**Your task**
Two lines below mark the span: the one containing "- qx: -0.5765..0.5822" and the one containing "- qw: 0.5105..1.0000". Set down both, plus every line between, exactly as they stand, and nothing else.

Stored items:
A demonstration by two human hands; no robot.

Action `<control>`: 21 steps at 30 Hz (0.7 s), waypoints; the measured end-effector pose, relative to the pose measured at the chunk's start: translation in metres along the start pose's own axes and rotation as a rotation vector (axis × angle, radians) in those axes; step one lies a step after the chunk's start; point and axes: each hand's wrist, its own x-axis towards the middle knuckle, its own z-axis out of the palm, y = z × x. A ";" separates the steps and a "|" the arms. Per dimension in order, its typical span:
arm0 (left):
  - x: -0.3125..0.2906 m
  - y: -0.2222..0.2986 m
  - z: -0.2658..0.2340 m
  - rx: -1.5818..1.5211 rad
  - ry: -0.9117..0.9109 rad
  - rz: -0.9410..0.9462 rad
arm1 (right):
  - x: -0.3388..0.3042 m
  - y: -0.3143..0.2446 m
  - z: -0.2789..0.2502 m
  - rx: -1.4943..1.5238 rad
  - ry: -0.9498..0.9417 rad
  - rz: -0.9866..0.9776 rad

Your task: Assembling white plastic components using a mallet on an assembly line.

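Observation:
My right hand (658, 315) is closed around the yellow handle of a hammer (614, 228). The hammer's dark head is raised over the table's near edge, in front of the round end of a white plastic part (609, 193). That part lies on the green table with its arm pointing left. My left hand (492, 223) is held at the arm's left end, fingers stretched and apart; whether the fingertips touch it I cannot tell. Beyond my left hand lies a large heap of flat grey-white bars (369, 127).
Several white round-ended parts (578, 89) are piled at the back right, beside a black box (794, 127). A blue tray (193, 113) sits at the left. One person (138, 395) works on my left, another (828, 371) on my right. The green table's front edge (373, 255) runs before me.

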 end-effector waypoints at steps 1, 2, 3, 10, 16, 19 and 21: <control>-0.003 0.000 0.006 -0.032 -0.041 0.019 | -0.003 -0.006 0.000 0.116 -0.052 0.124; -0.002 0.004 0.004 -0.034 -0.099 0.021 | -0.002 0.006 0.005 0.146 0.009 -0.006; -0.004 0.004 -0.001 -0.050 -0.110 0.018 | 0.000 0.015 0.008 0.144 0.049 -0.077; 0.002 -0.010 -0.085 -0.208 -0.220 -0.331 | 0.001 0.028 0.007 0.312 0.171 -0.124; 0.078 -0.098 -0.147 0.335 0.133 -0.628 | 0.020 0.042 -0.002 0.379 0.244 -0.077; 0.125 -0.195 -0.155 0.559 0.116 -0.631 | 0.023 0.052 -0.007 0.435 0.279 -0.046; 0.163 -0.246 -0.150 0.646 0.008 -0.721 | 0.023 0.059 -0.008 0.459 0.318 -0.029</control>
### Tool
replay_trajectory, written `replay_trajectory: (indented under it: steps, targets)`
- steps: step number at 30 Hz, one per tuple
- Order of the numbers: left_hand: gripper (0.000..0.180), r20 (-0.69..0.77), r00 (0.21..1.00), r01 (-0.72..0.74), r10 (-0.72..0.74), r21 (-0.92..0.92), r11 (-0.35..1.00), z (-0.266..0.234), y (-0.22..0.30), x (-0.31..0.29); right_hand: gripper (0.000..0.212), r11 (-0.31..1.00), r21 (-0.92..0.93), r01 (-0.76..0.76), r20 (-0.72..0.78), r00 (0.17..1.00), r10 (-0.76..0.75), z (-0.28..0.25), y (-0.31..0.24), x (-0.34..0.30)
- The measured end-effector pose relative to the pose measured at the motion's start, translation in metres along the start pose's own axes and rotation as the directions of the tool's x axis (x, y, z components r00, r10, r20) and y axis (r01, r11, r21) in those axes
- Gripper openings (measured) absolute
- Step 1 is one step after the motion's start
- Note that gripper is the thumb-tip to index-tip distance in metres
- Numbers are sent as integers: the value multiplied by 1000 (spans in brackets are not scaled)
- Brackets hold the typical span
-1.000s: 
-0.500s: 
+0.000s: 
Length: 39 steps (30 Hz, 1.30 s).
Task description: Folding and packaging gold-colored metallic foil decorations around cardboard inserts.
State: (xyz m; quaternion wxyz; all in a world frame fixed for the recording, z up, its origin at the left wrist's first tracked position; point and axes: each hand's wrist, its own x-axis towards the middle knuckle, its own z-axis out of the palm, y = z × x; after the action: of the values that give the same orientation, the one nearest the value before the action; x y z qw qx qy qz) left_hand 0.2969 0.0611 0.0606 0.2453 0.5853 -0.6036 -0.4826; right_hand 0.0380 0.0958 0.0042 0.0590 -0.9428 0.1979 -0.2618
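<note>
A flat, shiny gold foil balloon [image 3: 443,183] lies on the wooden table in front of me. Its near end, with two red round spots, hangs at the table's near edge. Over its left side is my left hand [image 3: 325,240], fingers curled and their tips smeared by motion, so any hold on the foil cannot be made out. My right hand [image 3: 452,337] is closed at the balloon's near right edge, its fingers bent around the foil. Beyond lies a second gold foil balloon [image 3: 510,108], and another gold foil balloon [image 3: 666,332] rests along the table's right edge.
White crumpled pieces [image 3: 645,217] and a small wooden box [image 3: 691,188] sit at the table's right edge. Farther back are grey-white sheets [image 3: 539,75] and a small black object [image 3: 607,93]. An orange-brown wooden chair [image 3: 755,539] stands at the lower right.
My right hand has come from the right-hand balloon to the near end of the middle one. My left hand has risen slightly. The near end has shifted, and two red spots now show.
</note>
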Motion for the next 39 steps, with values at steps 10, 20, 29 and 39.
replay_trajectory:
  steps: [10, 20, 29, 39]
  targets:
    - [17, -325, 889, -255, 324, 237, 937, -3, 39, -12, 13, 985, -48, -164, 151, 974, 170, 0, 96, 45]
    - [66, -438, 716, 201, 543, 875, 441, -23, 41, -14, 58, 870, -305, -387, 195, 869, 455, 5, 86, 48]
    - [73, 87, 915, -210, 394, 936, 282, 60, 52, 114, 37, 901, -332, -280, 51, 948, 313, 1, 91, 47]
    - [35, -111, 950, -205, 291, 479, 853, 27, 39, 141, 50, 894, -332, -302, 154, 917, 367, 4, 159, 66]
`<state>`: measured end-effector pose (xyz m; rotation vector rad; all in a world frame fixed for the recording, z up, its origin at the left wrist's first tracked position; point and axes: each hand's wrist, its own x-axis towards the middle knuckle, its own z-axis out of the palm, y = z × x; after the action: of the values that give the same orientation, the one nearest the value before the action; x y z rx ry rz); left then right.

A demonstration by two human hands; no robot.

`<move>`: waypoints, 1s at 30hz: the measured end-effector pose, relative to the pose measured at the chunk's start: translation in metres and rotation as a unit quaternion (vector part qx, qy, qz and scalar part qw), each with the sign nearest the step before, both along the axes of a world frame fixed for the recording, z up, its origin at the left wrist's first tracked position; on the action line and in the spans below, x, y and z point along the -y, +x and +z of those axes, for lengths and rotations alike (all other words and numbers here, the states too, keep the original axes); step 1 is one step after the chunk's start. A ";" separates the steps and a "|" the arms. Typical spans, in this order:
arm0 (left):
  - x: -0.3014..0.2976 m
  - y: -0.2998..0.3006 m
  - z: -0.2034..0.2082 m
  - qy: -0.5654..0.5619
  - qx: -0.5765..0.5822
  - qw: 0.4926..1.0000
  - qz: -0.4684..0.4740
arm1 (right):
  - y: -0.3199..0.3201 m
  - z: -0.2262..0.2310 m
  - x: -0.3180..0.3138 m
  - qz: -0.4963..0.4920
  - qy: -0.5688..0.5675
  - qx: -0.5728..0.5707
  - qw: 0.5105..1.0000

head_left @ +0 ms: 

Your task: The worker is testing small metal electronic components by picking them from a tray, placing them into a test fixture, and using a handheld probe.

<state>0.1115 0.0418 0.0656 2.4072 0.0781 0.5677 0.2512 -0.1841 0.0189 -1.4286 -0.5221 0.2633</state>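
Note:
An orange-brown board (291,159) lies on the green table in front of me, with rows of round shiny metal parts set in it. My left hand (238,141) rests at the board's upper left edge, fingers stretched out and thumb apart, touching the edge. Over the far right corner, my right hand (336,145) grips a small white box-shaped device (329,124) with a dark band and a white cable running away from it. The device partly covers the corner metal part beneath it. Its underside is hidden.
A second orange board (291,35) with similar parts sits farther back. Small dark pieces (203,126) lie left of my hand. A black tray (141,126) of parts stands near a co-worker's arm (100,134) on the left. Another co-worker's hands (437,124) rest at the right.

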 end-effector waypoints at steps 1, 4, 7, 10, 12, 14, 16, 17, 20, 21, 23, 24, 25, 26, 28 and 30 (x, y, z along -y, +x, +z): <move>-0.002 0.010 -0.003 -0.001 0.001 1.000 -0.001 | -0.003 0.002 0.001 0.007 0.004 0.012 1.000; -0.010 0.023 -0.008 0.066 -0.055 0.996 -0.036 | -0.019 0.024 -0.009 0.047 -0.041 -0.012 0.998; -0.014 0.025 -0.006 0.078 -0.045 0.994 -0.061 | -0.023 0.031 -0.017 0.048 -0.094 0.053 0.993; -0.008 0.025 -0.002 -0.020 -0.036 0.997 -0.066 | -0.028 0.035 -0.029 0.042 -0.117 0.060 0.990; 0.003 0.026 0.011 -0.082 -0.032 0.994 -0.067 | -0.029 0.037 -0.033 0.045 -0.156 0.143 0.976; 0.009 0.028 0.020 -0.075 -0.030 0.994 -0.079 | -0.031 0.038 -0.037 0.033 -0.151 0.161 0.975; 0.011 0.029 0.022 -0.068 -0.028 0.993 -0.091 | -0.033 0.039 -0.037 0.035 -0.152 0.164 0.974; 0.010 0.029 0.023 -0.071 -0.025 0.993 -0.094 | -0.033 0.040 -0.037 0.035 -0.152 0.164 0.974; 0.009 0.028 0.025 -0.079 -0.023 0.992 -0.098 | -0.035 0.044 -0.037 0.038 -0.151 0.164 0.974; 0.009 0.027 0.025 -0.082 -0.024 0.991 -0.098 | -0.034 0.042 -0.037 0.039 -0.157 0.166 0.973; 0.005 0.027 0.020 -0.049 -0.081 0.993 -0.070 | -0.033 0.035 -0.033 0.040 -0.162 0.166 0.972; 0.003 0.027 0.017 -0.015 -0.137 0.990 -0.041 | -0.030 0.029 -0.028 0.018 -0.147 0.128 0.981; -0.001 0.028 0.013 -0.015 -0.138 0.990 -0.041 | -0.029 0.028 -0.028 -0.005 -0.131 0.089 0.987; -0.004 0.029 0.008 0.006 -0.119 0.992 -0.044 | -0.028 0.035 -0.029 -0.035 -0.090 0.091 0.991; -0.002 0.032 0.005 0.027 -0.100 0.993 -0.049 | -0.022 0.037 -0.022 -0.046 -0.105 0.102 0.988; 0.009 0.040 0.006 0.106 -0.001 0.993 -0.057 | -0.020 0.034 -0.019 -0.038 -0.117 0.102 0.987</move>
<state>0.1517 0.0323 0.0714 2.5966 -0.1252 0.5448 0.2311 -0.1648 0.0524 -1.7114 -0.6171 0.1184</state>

**Answer for the task**
  - qx: -0.5765..0.5822
  - qw: 0.4926..1.0000
  - qz: -0.4684..0.4740
arm1 (right):
  - y: -0.3199..0.3201 m
  - z: -0.2262..0.2310 m
  - x: -0.3180..0.3138 m
  - qz: -0.4963..0.4920
  - qy: -0.5688..0.5675
  - qx: -0.5728..0.5707
  - qw: 0.5105..1.0000

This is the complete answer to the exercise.